-- WHAT IS REQUIRED --
Print out each entry below exactly, please.

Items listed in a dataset

- Opening Delimiter -

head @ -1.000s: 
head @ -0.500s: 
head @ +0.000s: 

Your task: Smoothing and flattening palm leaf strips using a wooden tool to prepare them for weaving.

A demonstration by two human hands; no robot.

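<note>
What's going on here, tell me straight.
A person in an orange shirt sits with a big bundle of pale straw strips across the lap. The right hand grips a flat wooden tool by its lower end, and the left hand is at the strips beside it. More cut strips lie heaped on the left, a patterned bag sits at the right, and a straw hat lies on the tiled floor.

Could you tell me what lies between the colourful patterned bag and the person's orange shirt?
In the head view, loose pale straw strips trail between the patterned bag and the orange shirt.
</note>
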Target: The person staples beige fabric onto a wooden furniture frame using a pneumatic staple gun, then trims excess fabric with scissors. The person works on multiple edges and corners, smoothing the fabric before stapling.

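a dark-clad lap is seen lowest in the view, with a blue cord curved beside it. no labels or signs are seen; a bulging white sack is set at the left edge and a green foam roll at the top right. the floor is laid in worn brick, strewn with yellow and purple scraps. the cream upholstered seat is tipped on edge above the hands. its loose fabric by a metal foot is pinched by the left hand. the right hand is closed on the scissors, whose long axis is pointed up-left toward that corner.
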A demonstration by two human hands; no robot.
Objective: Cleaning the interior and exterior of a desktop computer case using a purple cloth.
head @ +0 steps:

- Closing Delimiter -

-- TASK RESULT --
head @ -1.000s: 
head @ -0.500s: 
head @ +0.000s: 

Your task: Smoothing and flattening palm leaf strips using a wooden tool to prepare them for weaving.

A demonstration by two human hands; no robot.

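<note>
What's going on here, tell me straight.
A person in an orange shirt sits with a big bundle of pale straw strips across the lap. The right hand grips a flat wooden tool by its lower end, and the left hand is at the strips beside it. More cut strips lie heaped on the left, a patterned bag sits at the right, and a straw hat lies on the tiled floor.

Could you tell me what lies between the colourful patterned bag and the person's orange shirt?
In the head view, loose pale straw strips trail between the patterned bag and the orange shirt.
</note>
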Target: The person staples beige fabric onto a wooden furniture frame using a pneumatic staple gun, then trims excess fabric with scissors. The person works on multiple edges and corners, smoothing the fabric before stapling.

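a dark-clad lap is seen lowest in the view, with a blue cord curved beside it. no labels or signs are seen; a bulging white sack is set at the left edge and a green foam roll at the top right. the floor is laid in worn brick, strewn with yellow and purple scraps. the cream upholstered seat is tipped on edge above the hands. its loose fabric by a metal foot is pinched by the left hand. the right hand is closed on the scissors, whose long axis is pointed up-left toward that corner.
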A demonstration by two human hands; no robot.
Objective: Cleaning the interior and exterior of a desktop computer case using a purple cloth.
head @ +0 steps:

There is no more to this output.